Vignette clinique N°3

(Famille non-demandeuse)

Famille composée d’une mère de 34 ans, d’un père en prison, de deux petites filles
Mère toxicomane depuis l’âge de 18 ans, séropositive depuis l’âge de 20 ans

Mandat du juge :

• Madame a exposé sa fille à des expériences traumatiques
• Madame ne sait pas subvenir aux besoins de ses enfants
• Soit-elle accepte un placement dans un centre thérapeutique avec ses deux enfants,
soit ceux-ci seront placés.

La maman nie les faits (plusieurs attouchements sexuels d’un voisin sur sa fille aînée), elle se dit victime, du fait de sa toxicomanie, d’un jugement injuste.

Les services sociaux consultés mettent en lumière une 3ème expérience traumatique de ce genre.

Pour accompagner Madame dans le chemin vers la reconnaissance, il faut lui donner une explication clinique de ce que ces comportements nuisent à ses enfants :

Cette hypothèse se construit sur 3 éléments :

1. Théoriques

Madame est maltraitante car elle a été elle-même maltraitée et que son couple n’a pas été réparateur.

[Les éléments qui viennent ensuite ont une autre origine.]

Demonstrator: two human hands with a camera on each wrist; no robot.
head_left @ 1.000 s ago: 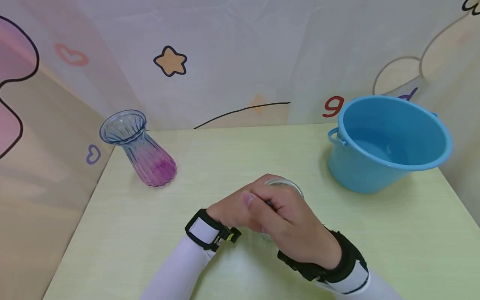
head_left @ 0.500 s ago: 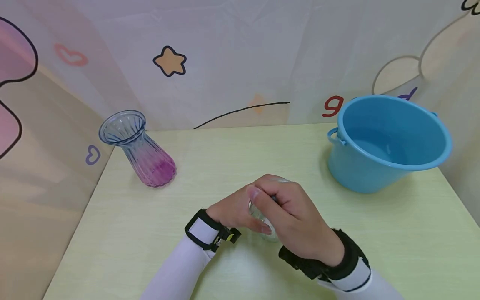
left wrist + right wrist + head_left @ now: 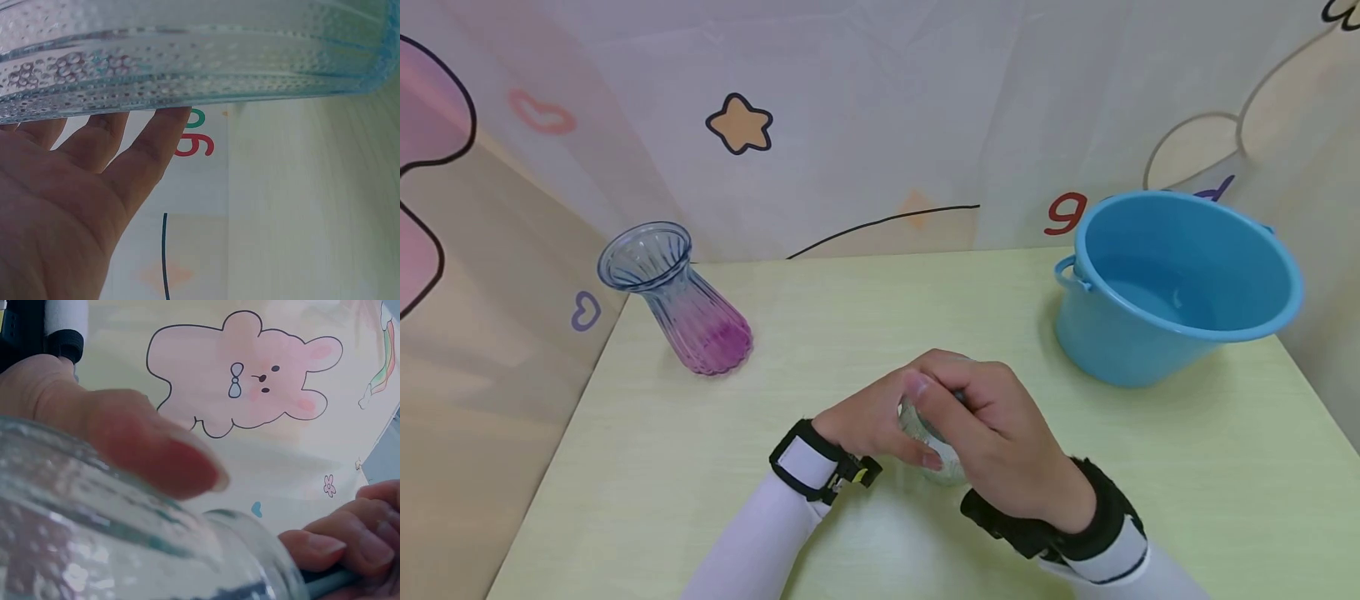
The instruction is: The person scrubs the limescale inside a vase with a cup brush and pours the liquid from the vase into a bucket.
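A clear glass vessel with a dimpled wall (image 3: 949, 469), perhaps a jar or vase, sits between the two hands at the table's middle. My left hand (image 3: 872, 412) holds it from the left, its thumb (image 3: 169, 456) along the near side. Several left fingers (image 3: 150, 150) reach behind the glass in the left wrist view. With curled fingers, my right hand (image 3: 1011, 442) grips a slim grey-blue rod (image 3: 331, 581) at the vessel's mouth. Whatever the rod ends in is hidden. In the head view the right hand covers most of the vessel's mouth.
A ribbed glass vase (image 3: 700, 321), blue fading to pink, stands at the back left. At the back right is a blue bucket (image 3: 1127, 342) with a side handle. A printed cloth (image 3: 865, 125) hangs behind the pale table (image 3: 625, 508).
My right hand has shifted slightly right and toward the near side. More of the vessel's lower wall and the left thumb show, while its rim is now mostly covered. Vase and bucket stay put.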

2. données précises sur la situation de maltraitance
(voir ci dessus)

3. données sur le « trigénérationnel »

Elle s’est mariée extrêmement jeune (13 ans), elle se dit la seule fille de sa famille (elle a deux sœurs) à avoir été abusée sexuellement (par son père, son beau père, son grand père maternel, un oncle et un voisin).
Ses deux grossesses étaient désirées (plusieurs IVG avant), elles ont été suivie et Madame a géré sa consommation durant celles ci.
Les services sociaux encadrant Madame la reconnaisse comme étant une maman sachant subvenir aux besoins de ses enfants.

Hypothèse :

Madame a beaucoup de compétence mais un point aveugle
« Vous avez voulu être plus protectrice que votre propre mère mais vous n’avez pas été bien protégée durant votre enfance alors vous ne le faites pas de façon efficace »

Evolution :

• Dans un premier temps :

La maman n’accepte pas la définition de négligence, elle ne pouvait pas imaginer que les faits se produiraient à cet endroit là, c’est le monsieur qui n’a pas su se maîtriser, ça pourrait arriver à n’importe qui,...

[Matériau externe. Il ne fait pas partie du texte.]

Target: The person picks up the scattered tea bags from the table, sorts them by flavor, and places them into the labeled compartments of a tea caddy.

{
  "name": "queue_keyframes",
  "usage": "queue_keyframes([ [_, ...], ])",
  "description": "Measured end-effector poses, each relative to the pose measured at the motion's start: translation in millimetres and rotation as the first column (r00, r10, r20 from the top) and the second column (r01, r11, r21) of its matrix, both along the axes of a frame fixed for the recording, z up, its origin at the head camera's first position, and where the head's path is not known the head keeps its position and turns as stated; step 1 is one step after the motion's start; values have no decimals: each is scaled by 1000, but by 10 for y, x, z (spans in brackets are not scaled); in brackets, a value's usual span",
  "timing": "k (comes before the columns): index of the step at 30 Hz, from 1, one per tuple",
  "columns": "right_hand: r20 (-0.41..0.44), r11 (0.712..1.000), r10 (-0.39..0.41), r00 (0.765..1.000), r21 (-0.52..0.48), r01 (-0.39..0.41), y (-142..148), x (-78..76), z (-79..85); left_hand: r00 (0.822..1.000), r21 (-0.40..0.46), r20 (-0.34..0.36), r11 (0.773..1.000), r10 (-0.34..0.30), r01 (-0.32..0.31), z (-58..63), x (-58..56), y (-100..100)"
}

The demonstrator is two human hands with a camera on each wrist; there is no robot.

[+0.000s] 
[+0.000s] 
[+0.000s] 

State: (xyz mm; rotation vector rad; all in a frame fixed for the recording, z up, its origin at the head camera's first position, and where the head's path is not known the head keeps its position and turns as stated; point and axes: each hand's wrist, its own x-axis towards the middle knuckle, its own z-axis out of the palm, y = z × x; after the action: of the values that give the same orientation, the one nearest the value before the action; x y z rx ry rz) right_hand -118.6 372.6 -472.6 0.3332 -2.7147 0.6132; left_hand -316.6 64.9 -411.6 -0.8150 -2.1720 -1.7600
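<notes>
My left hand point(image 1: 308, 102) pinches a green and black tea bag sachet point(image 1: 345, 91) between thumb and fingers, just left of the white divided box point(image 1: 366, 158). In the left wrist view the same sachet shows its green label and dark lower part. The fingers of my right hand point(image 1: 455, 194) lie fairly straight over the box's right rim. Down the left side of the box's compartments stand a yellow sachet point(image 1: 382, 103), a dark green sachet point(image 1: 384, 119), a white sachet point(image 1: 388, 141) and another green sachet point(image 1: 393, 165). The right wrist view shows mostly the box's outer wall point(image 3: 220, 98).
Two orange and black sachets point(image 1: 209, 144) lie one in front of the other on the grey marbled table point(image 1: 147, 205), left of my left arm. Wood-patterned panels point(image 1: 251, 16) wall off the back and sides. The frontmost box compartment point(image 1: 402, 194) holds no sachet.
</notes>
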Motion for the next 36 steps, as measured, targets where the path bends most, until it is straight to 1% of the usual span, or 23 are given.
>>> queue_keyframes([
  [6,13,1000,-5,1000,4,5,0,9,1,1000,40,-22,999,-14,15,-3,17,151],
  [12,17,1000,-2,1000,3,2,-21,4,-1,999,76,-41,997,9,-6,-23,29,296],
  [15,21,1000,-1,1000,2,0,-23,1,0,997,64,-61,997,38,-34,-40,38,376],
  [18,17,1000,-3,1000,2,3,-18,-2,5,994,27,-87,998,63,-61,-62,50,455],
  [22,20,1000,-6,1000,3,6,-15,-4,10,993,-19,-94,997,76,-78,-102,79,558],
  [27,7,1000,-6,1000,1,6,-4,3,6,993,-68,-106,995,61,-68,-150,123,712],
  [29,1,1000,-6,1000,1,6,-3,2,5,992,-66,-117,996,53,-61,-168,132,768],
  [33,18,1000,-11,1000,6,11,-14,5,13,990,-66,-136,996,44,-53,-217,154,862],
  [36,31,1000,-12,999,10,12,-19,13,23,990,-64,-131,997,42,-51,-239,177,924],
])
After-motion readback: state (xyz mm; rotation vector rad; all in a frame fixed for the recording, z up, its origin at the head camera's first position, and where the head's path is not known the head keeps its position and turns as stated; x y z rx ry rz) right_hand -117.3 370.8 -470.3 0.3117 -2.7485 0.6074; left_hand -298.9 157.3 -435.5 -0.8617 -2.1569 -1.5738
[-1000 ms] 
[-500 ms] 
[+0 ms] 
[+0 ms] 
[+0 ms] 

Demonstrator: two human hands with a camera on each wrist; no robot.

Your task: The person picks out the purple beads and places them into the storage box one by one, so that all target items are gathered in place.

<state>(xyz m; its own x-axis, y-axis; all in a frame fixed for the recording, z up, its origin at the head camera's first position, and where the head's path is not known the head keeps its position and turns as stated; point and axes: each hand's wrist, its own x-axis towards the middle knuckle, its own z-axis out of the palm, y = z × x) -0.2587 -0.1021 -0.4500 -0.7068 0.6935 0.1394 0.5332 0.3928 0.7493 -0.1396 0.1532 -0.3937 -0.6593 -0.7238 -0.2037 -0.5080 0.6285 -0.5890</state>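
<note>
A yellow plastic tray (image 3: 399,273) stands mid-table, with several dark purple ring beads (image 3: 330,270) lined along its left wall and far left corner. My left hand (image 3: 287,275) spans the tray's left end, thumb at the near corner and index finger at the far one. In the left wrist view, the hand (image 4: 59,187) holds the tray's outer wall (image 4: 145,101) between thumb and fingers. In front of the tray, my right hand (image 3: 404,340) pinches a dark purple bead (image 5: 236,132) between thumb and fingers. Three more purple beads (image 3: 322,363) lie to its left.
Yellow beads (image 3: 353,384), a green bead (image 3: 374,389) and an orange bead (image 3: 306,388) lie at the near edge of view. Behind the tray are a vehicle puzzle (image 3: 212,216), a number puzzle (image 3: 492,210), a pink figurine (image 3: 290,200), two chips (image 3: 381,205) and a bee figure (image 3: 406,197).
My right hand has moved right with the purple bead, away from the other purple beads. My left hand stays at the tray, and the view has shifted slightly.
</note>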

On passe du déni des faits au déni de la responsabilité, on avance.

• Dans un second temps,

Elle reconnaît qu’il s’agit d’un manque de protection de sa part arguant que la prise de conscience des premiers attouchements subis par sa fille a été tellement douloureux qu’elle n’a pas voulu l’admettre et qu’elle a sous-évalué par la suite le danger.

• Un entretien a lieu avec la sœur de Madame et sa tante (femme de l’oncle abuseur)

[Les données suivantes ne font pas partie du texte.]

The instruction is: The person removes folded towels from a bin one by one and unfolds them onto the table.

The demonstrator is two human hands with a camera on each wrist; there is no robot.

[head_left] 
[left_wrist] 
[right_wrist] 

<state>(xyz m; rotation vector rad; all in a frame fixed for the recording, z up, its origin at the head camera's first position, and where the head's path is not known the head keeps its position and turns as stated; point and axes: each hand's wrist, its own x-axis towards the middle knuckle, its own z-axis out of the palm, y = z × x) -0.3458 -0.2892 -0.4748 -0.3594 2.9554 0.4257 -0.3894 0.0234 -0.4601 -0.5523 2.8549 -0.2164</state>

Lors de celui-ci Madame apprend :

o qu’elle n’est pas la seule à avoir subi des attouchements mais que sa sœur a su s’opposer à ceux-ci
o que son père n’était pas l’homme qu’elle connaissait mais un proxénète qui avait prostitué sa mère
o que sa tante ne reconnaît pas son défaut de protection envers elle

Avec un enfant inachevé, on ne peut se passer d’inviter la génération supérieure.